Изменить размер шрифта - +

Он протянул мне пучок зеленого лука:

– Ешь, ешь, в нем витаминов полно.

– Это что‑то новое – закусывать коньяк луком, – сказал я.

– Икры закажи, – усмехнулся Окунь. – Так что у тебя?

– Подгорел я маленько… Не знаю, что и делать.

– В таких случаях, впрочем как и в остальных, Тузенбах говорил – надо работать, работать, работать!

– Я твоего Тузенбаха не знаю, но работать я не стану.

– Он не мой, он Чехова. А работать ты станешь.

– Это почему еще? Ты меня знаешь – я ведь завязывать не собираюсь.

– Завяжешь и станешь работать, – Окунь приподнял на лоб очки, лицо его стало растерянным и глуповатым, и тотчас, будто почувствовав это, он опустил окуляры на место. – У тебя, Батон, нет выхода, ты должен завязать. Тут ничего не попишешь – объективный исход общественно‑исторического процесса.

Я прихлебнул коньяк и спросил негромко:

– Что же ты меня закапываешь, я ведь двигаюсь еще?

– Двигаешься, конечно, но совсем мало. Глянь на дружков своих, и ты поймешь, что я прав.

– В чем же ты прав – все завязали, что ли?

– Я не об этом говорю. Я о том, что твоя специальность вымирает, и притом довольно резво. У тебя есть хоть один знакомый «чердачник»? Или «медвежатник»? Может быть, ты хороших «домушников» знаешь? А живого «сонника» ты когда видел?

– Ну и что? Разогнали эту рвань – правда. Значит, мне одному вольготнее работать – никто под ногами путаться не будет.

Окунь засмеялся своим пронзительным, немного визгливым смехом:

– Так ты полагаешь, что они для тебя расчищали фронт работ?

– Не знаю, так получается, во всяком случае.

Окунь потрогал дужку очков, покачал своей кудлатой головой.

– Нет, не получается. Если ты не уймешься, они тебя уничтожат. – И сказал он это как‑то горько‑уверенно, твердо, наверняка без всяких сомнений и обсуждений, будто он не защитник мой бывший, ныне кореш и советчик, а Генеральный прокурор гражданин Руденко. И от этого мне стало как‑то не по себе. А может, я уже коньяка выпил многовато?
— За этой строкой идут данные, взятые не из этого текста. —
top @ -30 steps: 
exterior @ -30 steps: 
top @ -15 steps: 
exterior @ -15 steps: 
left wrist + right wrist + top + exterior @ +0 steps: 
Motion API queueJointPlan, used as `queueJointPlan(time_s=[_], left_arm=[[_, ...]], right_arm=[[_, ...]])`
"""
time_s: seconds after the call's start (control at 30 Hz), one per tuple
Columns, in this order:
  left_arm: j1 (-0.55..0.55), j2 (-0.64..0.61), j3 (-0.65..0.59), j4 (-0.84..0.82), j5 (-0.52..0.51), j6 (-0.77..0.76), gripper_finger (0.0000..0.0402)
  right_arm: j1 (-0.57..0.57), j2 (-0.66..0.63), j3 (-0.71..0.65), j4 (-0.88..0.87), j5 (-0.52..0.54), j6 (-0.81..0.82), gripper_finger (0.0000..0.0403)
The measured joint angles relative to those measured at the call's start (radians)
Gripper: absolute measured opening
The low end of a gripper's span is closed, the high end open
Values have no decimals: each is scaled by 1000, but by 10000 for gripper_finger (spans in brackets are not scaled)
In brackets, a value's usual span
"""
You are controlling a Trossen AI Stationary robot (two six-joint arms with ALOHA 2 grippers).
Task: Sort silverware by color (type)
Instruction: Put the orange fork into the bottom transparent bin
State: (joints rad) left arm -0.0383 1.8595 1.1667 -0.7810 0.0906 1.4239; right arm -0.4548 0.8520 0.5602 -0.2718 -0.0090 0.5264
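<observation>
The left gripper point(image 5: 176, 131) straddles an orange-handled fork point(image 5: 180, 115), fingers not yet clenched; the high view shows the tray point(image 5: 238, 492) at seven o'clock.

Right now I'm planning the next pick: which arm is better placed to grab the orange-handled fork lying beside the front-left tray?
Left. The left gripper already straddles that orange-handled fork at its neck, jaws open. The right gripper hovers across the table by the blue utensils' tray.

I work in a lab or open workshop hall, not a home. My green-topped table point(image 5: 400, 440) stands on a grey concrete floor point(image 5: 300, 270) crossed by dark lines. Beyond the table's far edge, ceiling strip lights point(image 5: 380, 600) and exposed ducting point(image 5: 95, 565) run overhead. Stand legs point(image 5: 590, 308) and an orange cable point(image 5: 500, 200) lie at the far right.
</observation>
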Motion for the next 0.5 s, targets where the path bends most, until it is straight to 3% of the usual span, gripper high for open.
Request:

Я спросил:

– Но почему же именно меня?

– Тебя, Бакуму, всех остальных…

– А что произошло? Есть какое‑нибудь постановление?

– Есть. Есть постановление идти нашему обществу в коммунизм. А там тебе места нет.

– Допустим. Но у меня два вопроса. Во‑первых, они с самого начала шли в коммунизм, и мне это существенно не мешало. Почему же сейчас они меня станут уничтожать? И второе: а тебе в коммунизме место есть?

– Отвечаю в порядке поступления, – он снова пронзительно засмеялся. – Дорога в коммунизм – весьма долгое и трудное мероприятие и требует наряду с определенными нравственными установлениями необходимых экономических предпосылок. С точки зрения их морали и идеологии ты и раньше был явлением острореакционным, и они в силу своих возможностей с тобой боролись. Но, во‑первых, вас было очень много, а во‑вторых, ваша проблема сдвигалась в тень из‑за тысяч других, более насущных задач. Теперь вас стало гораздо меньше, зато государство располагает неизмеримо большими материальными и людскими резервами, для того чтобы подавить вас окончательно и навсегда. И сейчас этот вопрос уже в повестке дня…

– Понял. А как со вторым вопросом?

– Насчет моего места в коммунизме? Насчет коммунизма не знаю, но думаю, что на весь остаток социалистического строительства мне местечко спокойное отыщется.

– Это почему же? Объясни мне, чем ты меня лучше?

Окунь захохотал тонко, визгливо, хлопая себя ладонями по пышной груди, у него даже очки от смеха запотели.